More than a man’s man, that’s for sure.
He was a man’s man’s man.
I love all the stories in this collection, and although the story behind “The Bootlegger,” for example, is another interesting one (my paternal grandfather, who, for a short time bootlegged whiskey from Canada, was the inspiration for this character), I won’t discuss it in detail here.
On May 23, 2018, an ardent fan of these stories died. My father-in-law, Joseph Kubancik, had been a fan of my books going back 20 years, when I came out with my first novel, Nick Chase’s Great Escape.
Joe had a great sense of humor and a terrific wit. Early on in my courtship of his daughter, Joe and I discovered that we shared a love of movies and Sherlock Holmes lore. His favorite movie was Field of Dreams, and his favorite singer-songwriter was Harry Chapin.
Joe had kept all of my books (along with those of only one other author) on a shelf in his bedroom.
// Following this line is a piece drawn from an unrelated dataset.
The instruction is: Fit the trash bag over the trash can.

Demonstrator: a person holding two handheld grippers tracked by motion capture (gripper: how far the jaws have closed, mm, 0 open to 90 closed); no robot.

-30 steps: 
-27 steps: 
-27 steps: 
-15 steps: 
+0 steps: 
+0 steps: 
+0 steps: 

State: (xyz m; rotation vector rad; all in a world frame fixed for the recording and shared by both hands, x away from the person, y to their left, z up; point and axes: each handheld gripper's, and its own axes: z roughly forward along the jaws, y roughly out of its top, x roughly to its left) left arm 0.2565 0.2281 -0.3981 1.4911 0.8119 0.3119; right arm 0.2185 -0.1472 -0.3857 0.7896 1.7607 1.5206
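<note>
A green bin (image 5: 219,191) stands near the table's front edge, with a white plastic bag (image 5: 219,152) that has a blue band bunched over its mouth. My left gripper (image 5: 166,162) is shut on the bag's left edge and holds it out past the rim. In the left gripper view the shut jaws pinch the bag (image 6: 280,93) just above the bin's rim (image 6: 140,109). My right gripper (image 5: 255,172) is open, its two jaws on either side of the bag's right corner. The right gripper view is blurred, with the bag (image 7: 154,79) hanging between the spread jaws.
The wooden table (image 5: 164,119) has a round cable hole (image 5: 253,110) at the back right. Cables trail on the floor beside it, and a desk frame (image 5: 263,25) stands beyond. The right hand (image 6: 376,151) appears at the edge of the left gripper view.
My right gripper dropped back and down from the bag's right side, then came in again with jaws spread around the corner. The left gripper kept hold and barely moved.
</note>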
Knowing how much he enjoyed these stories, and knowing he was dying, back in early May I changed the book dedication to him:
For Joseph Kubancik,
an ardent fan of these stories
and the rarest of men:
A kind father-in-law,
A loving father,
An honest lawyer,
And a good human being.
Before you fade into the cornfield,
know that you will be remembered.
Thank you, Joe.
Following is the obituary I wrote for Joe:
Joseph J. Kubancik, a distinguished Bay Area litigator for 35 years, died at his Oakland, CA home on May 23 after a short illness. He was 73.
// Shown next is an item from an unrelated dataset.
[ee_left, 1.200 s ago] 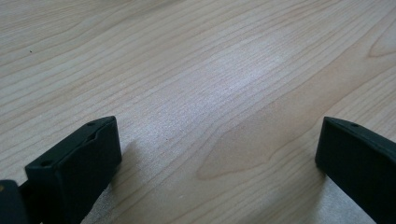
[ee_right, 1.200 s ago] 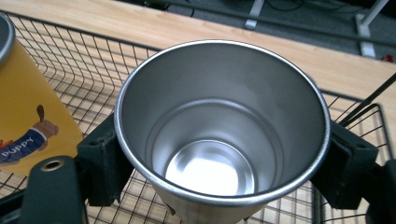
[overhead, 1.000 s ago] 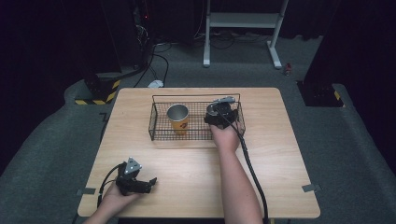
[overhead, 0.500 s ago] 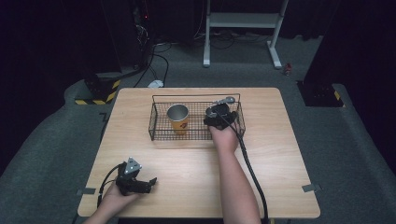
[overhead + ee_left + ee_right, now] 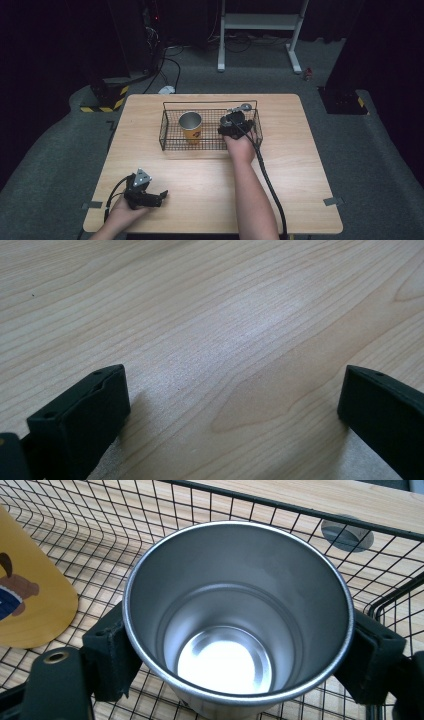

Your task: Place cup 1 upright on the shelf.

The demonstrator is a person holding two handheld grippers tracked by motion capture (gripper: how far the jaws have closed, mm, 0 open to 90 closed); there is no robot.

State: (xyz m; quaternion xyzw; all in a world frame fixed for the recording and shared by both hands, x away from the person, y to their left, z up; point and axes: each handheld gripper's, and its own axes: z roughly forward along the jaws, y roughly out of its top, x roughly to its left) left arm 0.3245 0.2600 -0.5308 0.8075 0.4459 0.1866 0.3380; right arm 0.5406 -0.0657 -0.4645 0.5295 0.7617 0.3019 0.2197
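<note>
The right gripper (image 5: 235,650) has its two black jaws clamped on a plain round stainless-steel cup (image 5: 235,625), one jaw pressed to each side of the wall just below the rim. The steel cup stands upright between them, mouth open toward the camera, inside the black wire basket (image 5: 280,507) on the light wooden tabletop (image 5: 200,175). Off to one side of these jaws, apart from them, a yellow cup with a bear picture (image 5: 25,600) stands in the same basket. The left gripper (image 5: 232,405) rests low over bare wood, its jaws spread wide with nothing between them, well away from the basket.
</note>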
Born March 20, 1945 in Cleveland, OH, Kubancik graduated from St. Joseph’s High School in 1963. A Vietnam veteran, he served in the U.S. Air Force in Ankra, Turkey and Da Nang, Vietnam. He was honorably discharged in 1967, after which he attended the University of San Francisco, graduating in 1970.
Kubancik received his J.D. law degree from Golden Gate University, where he was also editor of the law review, and his L.L.M. degree from the University of Texas Austin. He was admitted to the State Bar of California in 1974, and became an accomplished civil litigator.
Beyond his work as an attorney, Kubancik was most proud of being a father to his three daughters. Whether driving them to dance rehearsals or swim meets, building theatre sets or cabins at their summer camp, or working in retirement for his eldest daughter at Every Dog Has Its Daycare in Oakland, CA, he was actively involved in their personal, creative and professional pursuits.
Kubancik, who donated his body to the USCF medical school, is survived by his three daughters, Mischa Arp of San Francisco, CA; Alexas Orcutt of Millbrook, NY; and Katherine Culhi of San Diego, CA.